Самый отстой был в том, что я так и не написала ни строчки.
Вскоре наступила ночь — и это была первая ночь в этой моей жизни, когда я не могла заснуть. Обычно это происходило через пять минут после того, как я касалась щекой подушки. Пять минут я ещё немного медитировала в компании полос света на потолке, а потом проваливалась в слепой сон без сновидений, словно меня мгновенно гасили, как лампочку. Сейчас же начался кошмар. Я переслушала все молитвы, сосчитала эти долбаные полосы — сначала слева направо, потом справа налево, — потом стала вертеться с боку на бок и только что не встала на койке кверху ногами, может, хоть тогда мозги шлёпнулись бы на место. Джонсон рядом вдруг начала ворочаться с такой силой, что, казалось, ещё чуть-чуть — и её койка крякнет и развалится на части.
— Слышь?! Прекращай скрипеть, а?! — шёпотом рявкнула я — насколько это было вообще возможно, рявкнуть шёпотом. — Отбой для кого был?
— А? — спросила она сквозь сон.
— Блох выведи… мать твою! — будет странно, если завтра я не охрипну.
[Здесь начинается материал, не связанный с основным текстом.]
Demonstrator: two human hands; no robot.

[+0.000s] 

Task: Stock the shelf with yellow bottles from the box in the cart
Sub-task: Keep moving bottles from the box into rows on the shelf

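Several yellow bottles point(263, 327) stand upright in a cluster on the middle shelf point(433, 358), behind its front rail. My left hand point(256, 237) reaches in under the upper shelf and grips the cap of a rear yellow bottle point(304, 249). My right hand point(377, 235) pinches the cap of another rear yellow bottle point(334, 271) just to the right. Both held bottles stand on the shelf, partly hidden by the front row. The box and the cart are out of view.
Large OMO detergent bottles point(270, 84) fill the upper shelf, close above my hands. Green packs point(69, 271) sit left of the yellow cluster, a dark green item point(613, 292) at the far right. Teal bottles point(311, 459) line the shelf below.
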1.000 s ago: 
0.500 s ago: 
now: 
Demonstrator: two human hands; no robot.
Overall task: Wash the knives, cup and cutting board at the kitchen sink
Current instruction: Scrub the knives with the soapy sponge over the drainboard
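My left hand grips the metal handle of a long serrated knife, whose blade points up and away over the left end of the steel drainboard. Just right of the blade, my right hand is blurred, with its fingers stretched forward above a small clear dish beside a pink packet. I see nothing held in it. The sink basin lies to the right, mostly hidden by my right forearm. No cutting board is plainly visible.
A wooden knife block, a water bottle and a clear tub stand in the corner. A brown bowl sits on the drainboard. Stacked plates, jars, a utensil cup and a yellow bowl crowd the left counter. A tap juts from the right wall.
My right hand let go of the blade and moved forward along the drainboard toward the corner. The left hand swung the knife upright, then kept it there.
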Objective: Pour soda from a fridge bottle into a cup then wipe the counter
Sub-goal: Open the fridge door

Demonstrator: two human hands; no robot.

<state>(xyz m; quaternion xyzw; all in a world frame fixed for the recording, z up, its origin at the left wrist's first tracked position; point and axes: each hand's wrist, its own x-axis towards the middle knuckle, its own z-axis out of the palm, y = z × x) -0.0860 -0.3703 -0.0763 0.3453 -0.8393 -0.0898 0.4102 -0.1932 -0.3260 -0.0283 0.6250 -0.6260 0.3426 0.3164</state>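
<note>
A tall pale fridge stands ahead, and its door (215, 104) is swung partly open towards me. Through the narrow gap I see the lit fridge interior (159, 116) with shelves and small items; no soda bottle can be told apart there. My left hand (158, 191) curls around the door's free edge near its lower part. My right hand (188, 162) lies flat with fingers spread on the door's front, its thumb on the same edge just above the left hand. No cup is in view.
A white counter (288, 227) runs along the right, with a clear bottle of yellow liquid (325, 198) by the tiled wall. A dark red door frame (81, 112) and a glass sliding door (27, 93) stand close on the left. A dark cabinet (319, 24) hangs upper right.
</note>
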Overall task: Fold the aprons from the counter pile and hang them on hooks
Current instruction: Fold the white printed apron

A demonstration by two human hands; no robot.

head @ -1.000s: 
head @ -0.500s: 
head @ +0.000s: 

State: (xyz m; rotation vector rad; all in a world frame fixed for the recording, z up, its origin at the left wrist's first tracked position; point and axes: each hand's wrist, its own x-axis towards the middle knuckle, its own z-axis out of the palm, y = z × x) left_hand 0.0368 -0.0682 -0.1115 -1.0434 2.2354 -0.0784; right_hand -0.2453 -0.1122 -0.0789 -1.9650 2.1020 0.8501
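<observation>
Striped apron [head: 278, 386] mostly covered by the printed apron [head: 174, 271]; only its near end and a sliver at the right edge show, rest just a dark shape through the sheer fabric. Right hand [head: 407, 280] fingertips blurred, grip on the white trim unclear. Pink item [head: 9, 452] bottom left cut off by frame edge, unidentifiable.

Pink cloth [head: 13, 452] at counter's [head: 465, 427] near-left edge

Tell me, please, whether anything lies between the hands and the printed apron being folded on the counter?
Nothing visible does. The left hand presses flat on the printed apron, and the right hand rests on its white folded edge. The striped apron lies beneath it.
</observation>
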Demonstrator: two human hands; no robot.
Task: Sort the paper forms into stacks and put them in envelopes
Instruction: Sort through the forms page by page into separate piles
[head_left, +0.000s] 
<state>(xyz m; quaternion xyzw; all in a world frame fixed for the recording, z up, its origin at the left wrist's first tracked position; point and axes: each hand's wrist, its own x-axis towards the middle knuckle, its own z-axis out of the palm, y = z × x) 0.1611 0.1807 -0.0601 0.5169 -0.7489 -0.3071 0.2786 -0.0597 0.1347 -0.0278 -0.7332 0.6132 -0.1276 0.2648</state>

Джонсон села на кровати, как зомби, и, зевая, стала чесать пятернёй макушку. Мне захотелось вскочить и пинками вытолкать её в коридор.
— Чего? Подъём? — спросила она.
— Какой ещё подъём? — сквозь зубы прошипела я.
Она пару минут в отупении посидела на койке, слегка качаясь, а потом поинтересовалась:
— А чего ты тогда… это самое?
— Что — это самое? — сипло сказала я.
— Шумишь чего? — наконец, спросила она, и с завыванием зевнула.
Я демонстративно перевернулась на другой бок и сделала вид, что сплю. Хотя больше всего мне хотелось дать кому-нибудь по тыкве — может быть, хотя бы тогда полегчало бы.
Всё было бесполезно. Сон не шёл. Зато лезли мысли про то, как докторша пойдёт завтра к дырке в стене и станет шарить там пальцами, а потом, наверное, заглянет всё-таки за край — на всякий случай, вдруг письмо куда-то завалилось… Чёрт подери, мне стало реально плохо, словно меня начали выворачивать кишками наружу. Словно я была на задании и по какой-то не зависящей от меня причине не могла выполнить приказа, и мне предстояло возвращаться с этим грузом, страшным, непосильным, и идти под трибунал, или лучше просить Берц пристрелить меня сразу, без всей этой волокиты… Я никому не давала никакого проклятого слова, но для меня всё было так, словно я дала его ей, докторше, и потому обязана положить письмо в дырку не позже, чем сегодня ночью, иначе мои вывихнутые понятия сведут меня с ума.
Я встала и побрела посидеть на унитазе и ещё повздыхать над листком. О, нет, причина — хотя бы на этот раз, — зависела от меня, и мне надо было треснуть, но сделать то, что я обещала.
Дневальный нагло плющил харю на посту, уронив башку на руки и похрапывая, словно младенец. Подушкой служил другой наш общественный детектив, страницы под щекой смялись, как гармошка. Небывалое дело: обе книжки были на виду, обычно хотя бы одну из них приходилось искать, и она обнаруживалась в месте, пригодном для чего угодно, только не для книжки. Лампа на тумбочке дневального была прикрыта цветастым платком, и по стенам рассыпались бесформенные пятна.